Joint work with Rodolphe Jenatton, Javier Gonzalez and Matthias Seeger.

#### Approximate Probabilistic Inference (Manfred Opper , 2017-11-15)

Probabilistic, Bayesian models explain the complexity of observed data by a set of hidden, unobserved random variables. Such models allow for the inclusion of uncertainty in predictions and provide a conceptually simple approach to

model selection. On the other hand, explicit computations for Bayesian models usually require high-dimensional sums or integrals involving the posterior probability distribution of the unobserved variables. Unfortunately, there are not many models for which these integrals can be calculated exactly. Monte Carlo methods, which lead to asymptotically unbiased approximate results for such computations could be too time consuming when the number of random variables is large.

To overcome this problem, variational approximations to Bayesian inference are frequently used in the field of machine learning. These methods replace integration /summation by a simpler optimisation problem. The intractable posterior distribution is approximated by a distribution from a simpler family, for which the necessary computations can be performed exactly. The approximate distribution is chosen to be close to the exact one, minimising a certain dissimilarity measure, the so-called Kullback-Leibler divergence.

In my lecture I will explain the basic idea behind the variational approach. I will work through a few example studies and discuss a case (related to Gaussian

process models) where the number of variables is infinite. I will also discuss the limitations of the variational approach and mention possible extensions.

#### Bayesian Nonparametrics and Priors over Functions (Carl Henrik Ek, 2017-11-22)

The fundamental principle facilitating learning is the capability to

make assumptions. The science of machine learning is about developing

methodologies that allows us to formulate assumptions into explicit

mathematical objects (modelling) and integrate them with observed data

(inference). To facilitate learning in more domains we continously

strive to make stronger and stronger assumptions such that we can

become more data efficient.
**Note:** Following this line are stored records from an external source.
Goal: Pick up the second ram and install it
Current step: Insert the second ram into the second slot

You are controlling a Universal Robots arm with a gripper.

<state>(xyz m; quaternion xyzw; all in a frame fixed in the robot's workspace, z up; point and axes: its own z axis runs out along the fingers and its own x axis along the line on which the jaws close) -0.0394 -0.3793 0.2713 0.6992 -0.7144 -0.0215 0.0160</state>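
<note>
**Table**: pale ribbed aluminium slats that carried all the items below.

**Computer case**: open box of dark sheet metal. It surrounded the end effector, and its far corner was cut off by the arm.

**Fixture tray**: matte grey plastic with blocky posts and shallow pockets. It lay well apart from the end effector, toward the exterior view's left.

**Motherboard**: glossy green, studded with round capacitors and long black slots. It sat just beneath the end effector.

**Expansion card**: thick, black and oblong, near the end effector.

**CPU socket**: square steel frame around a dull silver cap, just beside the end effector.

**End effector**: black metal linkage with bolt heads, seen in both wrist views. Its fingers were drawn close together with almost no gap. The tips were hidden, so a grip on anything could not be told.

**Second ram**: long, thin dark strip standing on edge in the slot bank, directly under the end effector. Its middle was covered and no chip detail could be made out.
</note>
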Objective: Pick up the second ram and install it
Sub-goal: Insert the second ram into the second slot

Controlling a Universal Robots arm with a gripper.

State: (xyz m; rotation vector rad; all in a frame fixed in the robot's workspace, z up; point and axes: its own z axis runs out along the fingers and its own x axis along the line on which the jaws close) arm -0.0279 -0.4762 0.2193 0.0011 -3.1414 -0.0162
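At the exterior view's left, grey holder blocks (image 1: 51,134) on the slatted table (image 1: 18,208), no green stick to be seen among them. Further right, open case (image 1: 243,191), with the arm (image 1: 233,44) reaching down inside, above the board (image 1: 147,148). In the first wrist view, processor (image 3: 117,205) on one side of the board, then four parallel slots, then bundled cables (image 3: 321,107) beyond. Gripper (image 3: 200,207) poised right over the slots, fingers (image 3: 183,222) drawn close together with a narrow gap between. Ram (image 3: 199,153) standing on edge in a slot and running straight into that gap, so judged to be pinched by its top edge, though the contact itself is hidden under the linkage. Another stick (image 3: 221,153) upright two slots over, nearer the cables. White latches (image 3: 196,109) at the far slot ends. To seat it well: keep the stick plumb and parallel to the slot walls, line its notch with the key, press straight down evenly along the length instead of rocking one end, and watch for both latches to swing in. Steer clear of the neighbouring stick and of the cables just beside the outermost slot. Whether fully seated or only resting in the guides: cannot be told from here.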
One of the most challenging scenarios is

that of unsupervised learning where we are aiming to explain the data

independent of task. This being a very ill-constrained problem which

requires strong assumptions to provide a satisfactory explanations. In

this lecture I will focus on Gaussian process priors which are objects

that allows us to specify structure on continous infinite parameter

spaces. We will discuss the use of these priors for latent variable

models and the mathematical tools that are needed to combine our

assumptions with data. I will try to provide motivation and intuitions

behind these models and show why I think they are becoming ever more

important as a tool that could provide understanding of assumptions

needed when learning composite functions.